RNG's are not totally random, but the ones running on
poker sites should be sufficiently random, far beyond any doubts about whether or not its all rigged up in the way that the "rigged" group believes it is. Because they are not totally random, they need to be checked and monitored by an independent third party--its a "who watches the watchmen" kind of thing.
poker stars does this, yet people still complain about it being totally rigged. Bovada does NOT do this, so there is a little more room for those people to claim something fishy is going on--not to mention that controversial case study.

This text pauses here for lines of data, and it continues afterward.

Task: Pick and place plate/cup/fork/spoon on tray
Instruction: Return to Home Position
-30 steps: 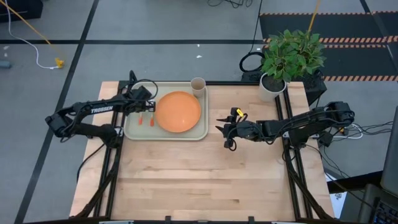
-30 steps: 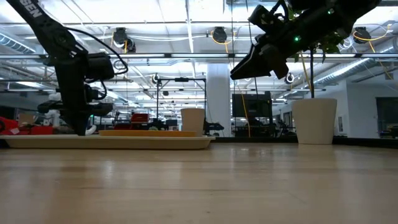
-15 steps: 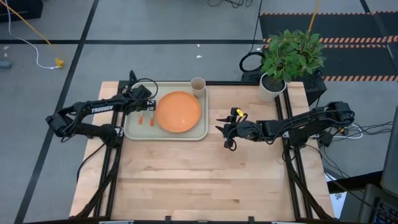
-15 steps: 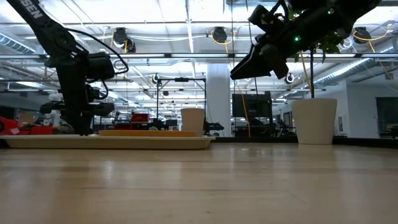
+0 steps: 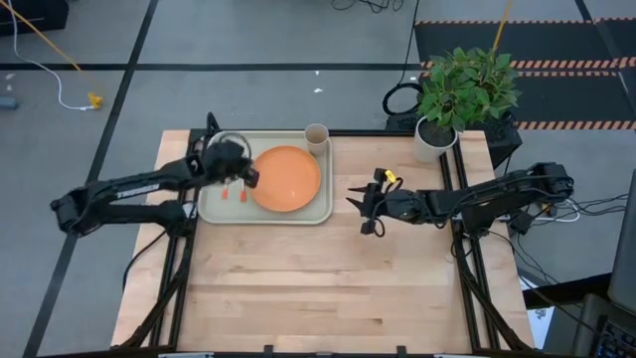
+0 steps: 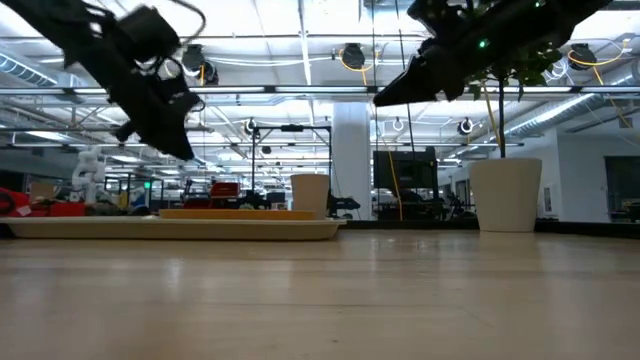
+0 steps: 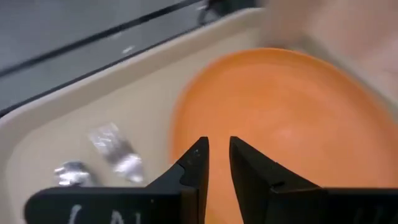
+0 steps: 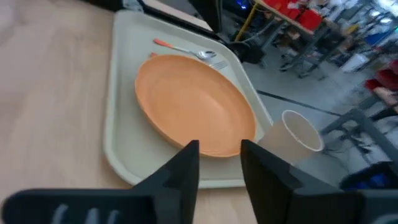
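the tray (image 5: 211, 208) lies at the far left of the wooden table (image 5: 318, 278). on it rest the orange plate (image 5: 286, 177), the tan cup (image 5: 316, 136) upright in its far right corner, and the fork (image 7: 118, 154) and spoon (image 7: 71, 173) side by side left of the plate. the left gripper (image 5: 248, 178) hangs over the plate's left edge, fingers nearly together and empty. the right gripper (image 5: 362, 209) hovers above bare table right of the tray, fingers slightly apart and empty.

We see 2 dark, slender jointed arms with black cables looped along them; the left arm (image 5: 139, 186) carries white lettering, the right arm (image 5: 477, 197) a yellow tag near its wrist.
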`<action>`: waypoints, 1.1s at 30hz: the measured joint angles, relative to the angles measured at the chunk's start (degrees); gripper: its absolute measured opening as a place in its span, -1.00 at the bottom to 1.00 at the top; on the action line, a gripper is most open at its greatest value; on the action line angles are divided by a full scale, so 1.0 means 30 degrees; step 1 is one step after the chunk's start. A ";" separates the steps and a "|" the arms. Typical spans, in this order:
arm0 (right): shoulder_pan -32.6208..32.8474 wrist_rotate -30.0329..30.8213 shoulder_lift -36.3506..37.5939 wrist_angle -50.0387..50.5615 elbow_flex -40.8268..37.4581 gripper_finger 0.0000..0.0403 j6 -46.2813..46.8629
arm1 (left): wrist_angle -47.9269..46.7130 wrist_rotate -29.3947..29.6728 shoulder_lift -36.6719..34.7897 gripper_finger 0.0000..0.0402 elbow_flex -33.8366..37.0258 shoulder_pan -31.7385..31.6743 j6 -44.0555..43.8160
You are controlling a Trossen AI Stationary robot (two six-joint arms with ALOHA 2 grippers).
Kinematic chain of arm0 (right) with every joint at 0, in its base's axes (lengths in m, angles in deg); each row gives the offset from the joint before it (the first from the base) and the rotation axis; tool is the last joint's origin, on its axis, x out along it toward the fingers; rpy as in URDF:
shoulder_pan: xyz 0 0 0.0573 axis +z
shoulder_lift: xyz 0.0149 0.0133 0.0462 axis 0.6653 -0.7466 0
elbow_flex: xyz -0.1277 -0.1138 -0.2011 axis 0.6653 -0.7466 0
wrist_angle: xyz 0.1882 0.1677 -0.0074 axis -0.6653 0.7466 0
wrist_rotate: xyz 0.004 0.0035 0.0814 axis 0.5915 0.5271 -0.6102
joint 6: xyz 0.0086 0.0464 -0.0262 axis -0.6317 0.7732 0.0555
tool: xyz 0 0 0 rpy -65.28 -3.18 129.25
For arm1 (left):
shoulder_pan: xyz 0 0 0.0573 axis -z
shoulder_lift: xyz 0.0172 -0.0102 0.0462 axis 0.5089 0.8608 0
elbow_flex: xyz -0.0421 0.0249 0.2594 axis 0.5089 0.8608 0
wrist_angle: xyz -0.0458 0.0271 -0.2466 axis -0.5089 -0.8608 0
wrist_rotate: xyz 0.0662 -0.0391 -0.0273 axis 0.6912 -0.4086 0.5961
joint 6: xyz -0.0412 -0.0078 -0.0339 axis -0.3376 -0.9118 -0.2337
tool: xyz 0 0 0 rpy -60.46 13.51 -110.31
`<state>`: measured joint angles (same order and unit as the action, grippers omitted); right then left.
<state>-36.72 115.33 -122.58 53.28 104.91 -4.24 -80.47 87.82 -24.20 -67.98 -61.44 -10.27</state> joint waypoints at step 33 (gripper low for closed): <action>-0.0004 -0.5375 1.1660 -0.4438 -1.1367 -1.00 0.4886 | 1.9153 0.1611 -0.3775 -0.96 0.9663 1.4570 0.6162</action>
<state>-36.73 99.20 -87.60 39.97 70.81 10.42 -23.01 92.65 -35.53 -38.99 -17.73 8.21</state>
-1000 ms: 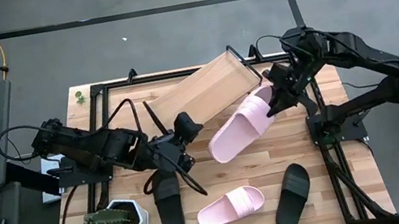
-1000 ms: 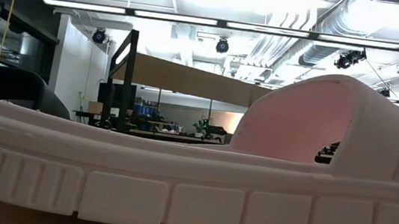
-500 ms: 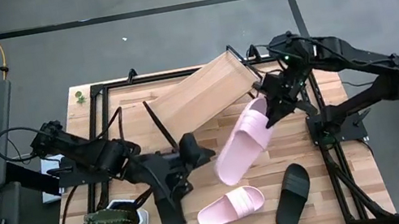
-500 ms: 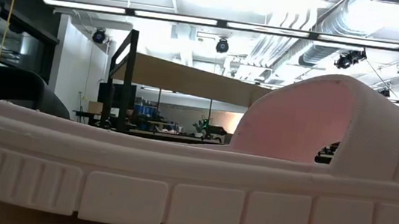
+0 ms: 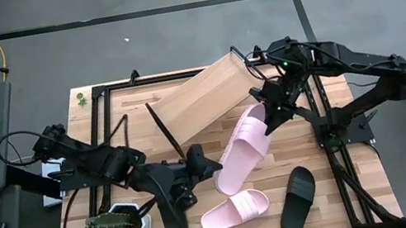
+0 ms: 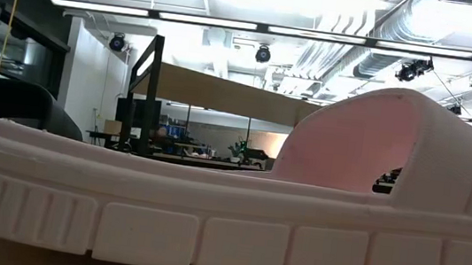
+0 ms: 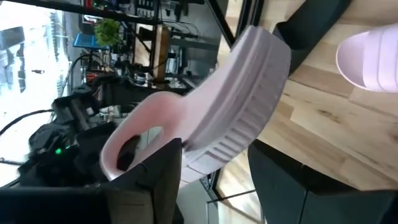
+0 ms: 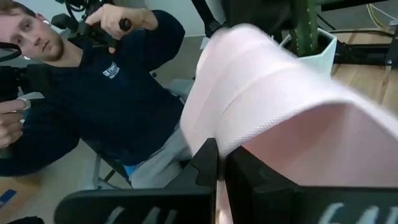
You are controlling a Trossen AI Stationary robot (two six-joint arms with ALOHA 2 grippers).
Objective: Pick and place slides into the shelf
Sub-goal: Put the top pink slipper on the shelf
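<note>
Slides number four on the wooden table (image 5: 349,180): two pale pink, two black. One pink slide (image 5: 241,149) hangs tilted near the table's middle, its strap end pinched by the right gripper (image 5: 268,112), just in front of the shelf (image 5: 199,93), which lies skewed at the table's far side. The second pink slide (image 5: 235,210) and a black slide (image 5: 298,199) lie at the near edge. The other black slide (image 5: 172,216) lies beside a potted cactus (image 5: 114,224), under the left gripper (image 5: 196,168), whose fingers stand apart and empty.
</note>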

An edge case is a problem or situation that occurs in the function of a system or machine during its most extreme parameters, at either the minimum or maximum range or settings of operation, known as boundary conditions. In computer software programming, they use unit tests to see if there is an edge case problem that needs to be addressed. In online poker, the unit test checks the boundary conditions of the RNG algorithms. They check for a series of edge cases at these boundaries, the idea being that if the system can function and operate okay at the boundaries then it should be okay functioning within the min and max.
Edge casing is very difficult to do, and it gets even harder (maybe impossible) if you do not have access to the RNG code, either to break it down through in depth analysis to find the edge cases or to modify existing code/insert new lines. If you want to know more about how it works, read the case study or read up on statistics and edge casing.
I have 8182 hands in my hand history. I don't have Poker Tracker right now, but for those that do, they can easily see pretty much every single hand they ever played online. If you really think there is something fishy going on with ACR's RNG, why not do the research yourself and take a look at the data from your own hand history. I would bet a lot of money that you will not find any evidence of anything fishy going on.
You could go in there and find as many of the AA, KK, and QQ hands that you had, and write down the
equity you had going in, how your equity changed through the streets, and the final outcome at showdown. Create a spread sheet of all these hands and compare the number of times you got it in good and won to the number of times you got it in good and lost. I suspect that even with a low sample size of about 100, you will have had more of those hands won than lost.
To me, it just seems like the OP is angry and upset that he doesn't get 5 heads and 5 tails on each occasion that he flips a quarter ten times. And I will say it again: Just because the
odds of flipping a coin and getting heads or tails are 50/50, it does not mean that you will always get half head and half tails when flipping the coin a set number of times. Also, when you drive down the sample size of the experiment, like only flipping a coin twice or only looking at one hand of NLHE, those given odds become almost meaningless; they are not given odds for each and every single experiment executed, they are given odds over the totality of experimentation (confidence in the given odds grows in pace with the sample size). Its all just statistics and math, and at some point you have to realize that you are just sitting there arguing that 2+2 may not equal 4.